▶ [WHAT YOU ARE ASKED TO DO] Transcribe the lines below verbatim, skipping the images.

▶ [AVAILABLE DATA]

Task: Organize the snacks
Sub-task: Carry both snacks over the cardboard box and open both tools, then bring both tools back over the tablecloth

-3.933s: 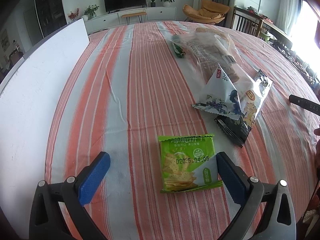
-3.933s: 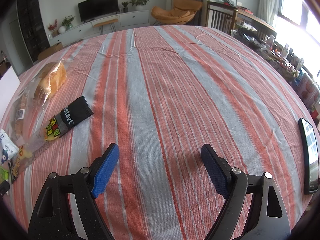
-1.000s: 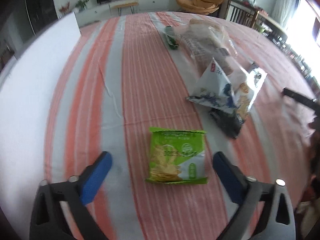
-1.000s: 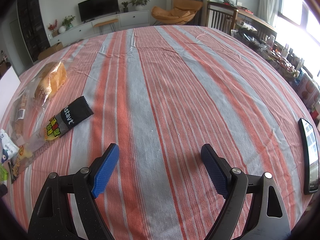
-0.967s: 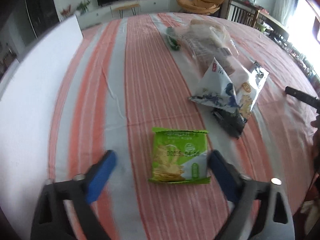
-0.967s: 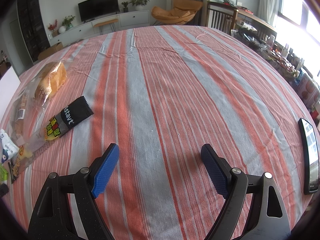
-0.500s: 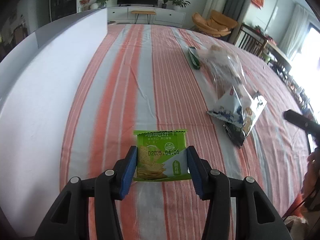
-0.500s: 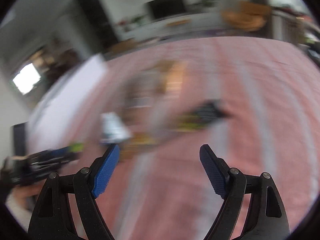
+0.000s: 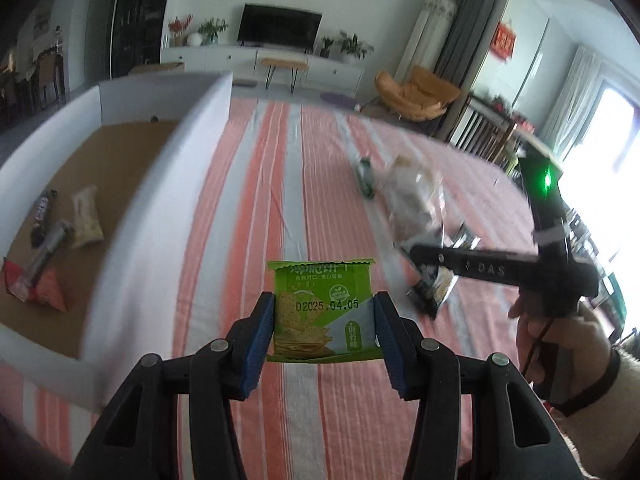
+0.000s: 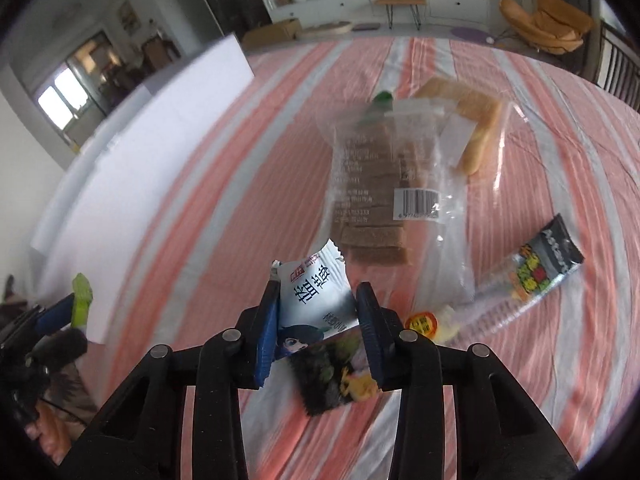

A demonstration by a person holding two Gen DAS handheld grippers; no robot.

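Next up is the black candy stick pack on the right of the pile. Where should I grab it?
Grip the black candy stick pack across its narrow width near the middle, coming from above. It lies flat on the striped cloth, long and slim, with its near end tucked by the clear bread bag.

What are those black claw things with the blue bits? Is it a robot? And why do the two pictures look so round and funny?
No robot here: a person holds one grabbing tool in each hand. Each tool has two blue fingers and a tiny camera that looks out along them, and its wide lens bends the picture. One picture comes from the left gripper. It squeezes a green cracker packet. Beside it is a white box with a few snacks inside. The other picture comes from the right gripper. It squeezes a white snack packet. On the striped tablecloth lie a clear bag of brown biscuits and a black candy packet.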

▶ [YOUR RESPONSE]
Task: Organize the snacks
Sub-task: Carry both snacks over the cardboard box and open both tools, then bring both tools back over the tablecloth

-3.933s: 
-3.933s: 
-1.000s: 
-1.000s: 
-0.967s: 
-0.967s: 
-0.500s: 
-0.500s: 
+0.000s: 
+0.000s: 

A demonstration by a person holding two Gen DAS handheld grippers; no robot.

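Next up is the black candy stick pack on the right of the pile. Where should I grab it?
Grip the black candy stick pack across its narrow width near the middle, coming from above. It lies flat on the striped cloth, long and slim, with its near end tucked by the clear bread bag.

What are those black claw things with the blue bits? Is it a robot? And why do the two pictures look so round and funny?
No robot here: a person holds one grabbing tool in each hand. Each tool has two blue fingers and a tiny camera that looks out along them, and its wide lens bends the picture. One picture comes from the left gripper. It squeezes a green cracker packet. Beside it is a white box with a few snacks inside. The other picture comes from the right gripper. It squeezes a white snack packet. On the striped tablecloth lie a clear bag of brown biscuits and a black candy packet.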

There is no more to this exercise.